● **BRIEF**
Please return the listing below word for word, minus its pictures.
++++ DATA SECTION ++++
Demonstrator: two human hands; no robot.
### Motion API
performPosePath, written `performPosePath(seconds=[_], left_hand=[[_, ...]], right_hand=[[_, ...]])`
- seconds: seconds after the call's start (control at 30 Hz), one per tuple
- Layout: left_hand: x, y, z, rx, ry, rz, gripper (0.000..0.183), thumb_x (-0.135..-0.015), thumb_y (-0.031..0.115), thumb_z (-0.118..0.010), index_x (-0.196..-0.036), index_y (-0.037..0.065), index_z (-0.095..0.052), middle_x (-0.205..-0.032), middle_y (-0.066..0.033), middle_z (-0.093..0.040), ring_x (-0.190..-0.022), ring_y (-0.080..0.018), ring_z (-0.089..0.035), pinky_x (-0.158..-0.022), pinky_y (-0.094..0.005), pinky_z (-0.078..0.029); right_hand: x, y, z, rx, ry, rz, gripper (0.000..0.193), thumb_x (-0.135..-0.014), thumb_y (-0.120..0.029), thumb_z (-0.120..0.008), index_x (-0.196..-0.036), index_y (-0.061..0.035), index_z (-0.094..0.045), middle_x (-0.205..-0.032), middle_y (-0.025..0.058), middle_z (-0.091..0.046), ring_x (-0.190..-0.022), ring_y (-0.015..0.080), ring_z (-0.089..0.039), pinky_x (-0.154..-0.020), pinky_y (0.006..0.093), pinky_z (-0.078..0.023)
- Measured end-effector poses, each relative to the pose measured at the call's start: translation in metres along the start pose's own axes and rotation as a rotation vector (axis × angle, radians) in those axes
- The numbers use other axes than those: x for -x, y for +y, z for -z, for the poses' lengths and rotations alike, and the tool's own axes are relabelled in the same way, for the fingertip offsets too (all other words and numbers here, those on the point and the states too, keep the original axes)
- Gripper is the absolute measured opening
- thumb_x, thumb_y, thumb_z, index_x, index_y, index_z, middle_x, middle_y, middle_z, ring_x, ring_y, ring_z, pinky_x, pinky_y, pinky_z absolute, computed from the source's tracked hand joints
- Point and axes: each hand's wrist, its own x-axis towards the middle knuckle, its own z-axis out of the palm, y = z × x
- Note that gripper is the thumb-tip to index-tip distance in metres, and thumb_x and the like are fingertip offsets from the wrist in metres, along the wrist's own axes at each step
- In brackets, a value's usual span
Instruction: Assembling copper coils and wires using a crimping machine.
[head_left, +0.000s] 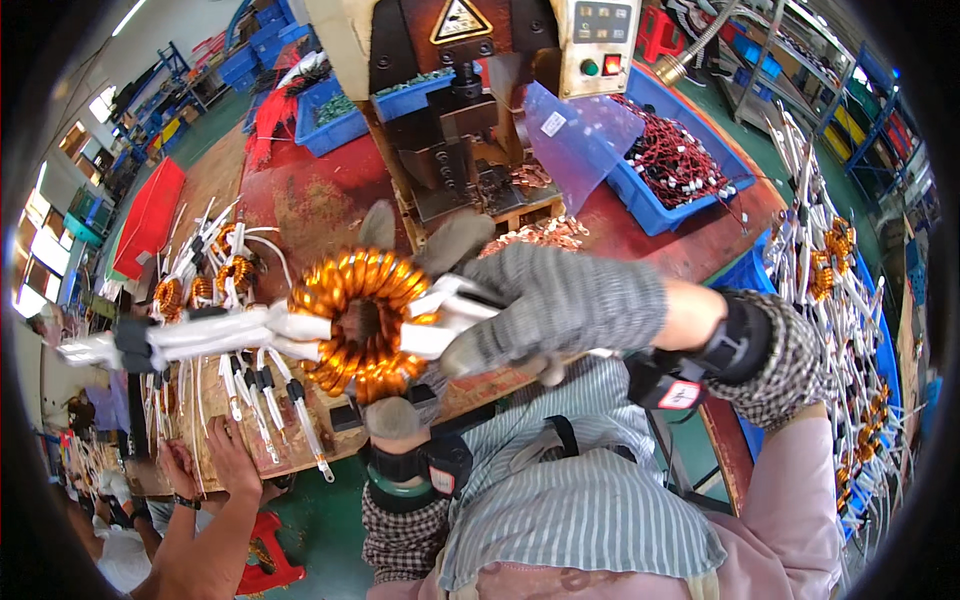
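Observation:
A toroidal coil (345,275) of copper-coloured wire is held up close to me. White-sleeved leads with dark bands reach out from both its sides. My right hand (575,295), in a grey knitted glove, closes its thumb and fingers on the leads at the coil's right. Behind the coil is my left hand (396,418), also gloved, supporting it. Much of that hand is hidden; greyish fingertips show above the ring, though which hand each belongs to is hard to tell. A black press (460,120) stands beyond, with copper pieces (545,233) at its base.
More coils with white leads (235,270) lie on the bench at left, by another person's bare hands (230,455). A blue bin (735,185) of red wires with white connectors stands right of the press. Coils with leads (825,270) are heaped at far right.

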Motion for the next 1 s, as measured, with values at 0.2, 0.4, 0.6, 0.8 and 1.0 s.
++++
● **RESPONSE FOR THIS EXERCISE**
Demonstrator: two human hands; no robot.
### Motion API
performPosePath, written `performPosePath(seconds=[_], left_hand=[[_, ...]], right_hand=[[_, ...]])`
- seconds: seconds after the call's start (control at 30 Hz), one per tuple
- Layout: left_hand: x, y, z, rx, ry, rz, gripper (0.000..0.183), thumb_x (-0.135..-0.015), thumb_y (-0.031..0.115), thumb_z (-0.118..0.010), index_x (-0.196..-0.036), index_y (-0.037..0.065), index_z (-0.095..0.052), middle_x (-0.205..-0.032), middle_y (-0.066..0.033), middle_z (-0.093..0.040), ring_x (-0.190..-0.022), ring_y (-0.080..0.018), ring_z (-0.089..0.035), pinky_x (-0.158..-0.022), pinky_y (-0.094..0.005), pinky_z (-0.078..0.029); right_hand: x, y, z, rx, ry, rz, gripper (0.000..0.193), thumb_x (-0.135..-0.014), thumb_y (-0.120..0.029), thumb_z (-0.120..0.008), index_x (-0.196..-0.036), index_y (-0.061..0.035), index_z (-0.094..0.045), middle_x (-0.205..-0.032), middle_y (-0.025..0.058), middle_z (-0.091..0.046), ring_x (-0.190..-0.022), ring_y (-0.015..0.080), ring_z (-0.089..0.039), pinky_x (-0.154..-0.020), pinky_y (0.006..0.093), pinky_z (-0.078..0.023)
- Measured end-effector poses, each relative to the pose measured at the call's start: translation in metres along the start pose's own axes and rotation as a rotation vector (axis × angle, radians) in those axes
- The numbers use other axes than those: x for -x, y for +y, z for -z, for the poses' lengths and rotations alike, and the tool's own axes are relabelled in the same way, for the fingertip offsets too (all other words and numbers here, those on the point and the states too, keep the original axes)
- Gripper is the absolute measured opening
- thumb_x, thumb_y, thumb_z, index_x, index_y, index_z, middle_x, middle_y, middle_z, ring_x, ring_y, ring_z, pinky_x, pinky_y, pinky_z absolute, computed from the source's tracked hand joints
- Point and axes: each hand's wrist, its own x-axis towards the middle knuckle, its own z-axis out of the palm, y = z × x
- Note that gripper is the thumb-tip to index-tip distance in metres, and thumb_x and the like are fingertip offsets from the wrist in metres, along the wrist's own axes at each step
- In brackets, a value's usual span
Instruction: Assembling copper coils and wires using a crimping machine.
[head_left, +0.000s] 
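Observation:
A toroidal coil (345,275) of copper-coloured wire is held up close to me. White-sleeved leads with dark bands reach out from both its sides. My right hand (575,295), in a grey knitted glove, closes its thumb and fingers on the leads at the coil's right. Behind the coil is my left hand (396,418), also gloved, supporting it. Much of that hand is hidden; greyish fingertips show above the ring, though which hand each belongs to is hard to tell. A black press (460,120) stands beyond, with copper pieces (545,233) at its base.
More coils with white leads (235,270) lie on the bench at left, by another person's bare hands (230,455). A blue bin (735,185) of red wires with white connectors stands right of the press. Coils with leads (825,270) are heaped at far right.
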
Motion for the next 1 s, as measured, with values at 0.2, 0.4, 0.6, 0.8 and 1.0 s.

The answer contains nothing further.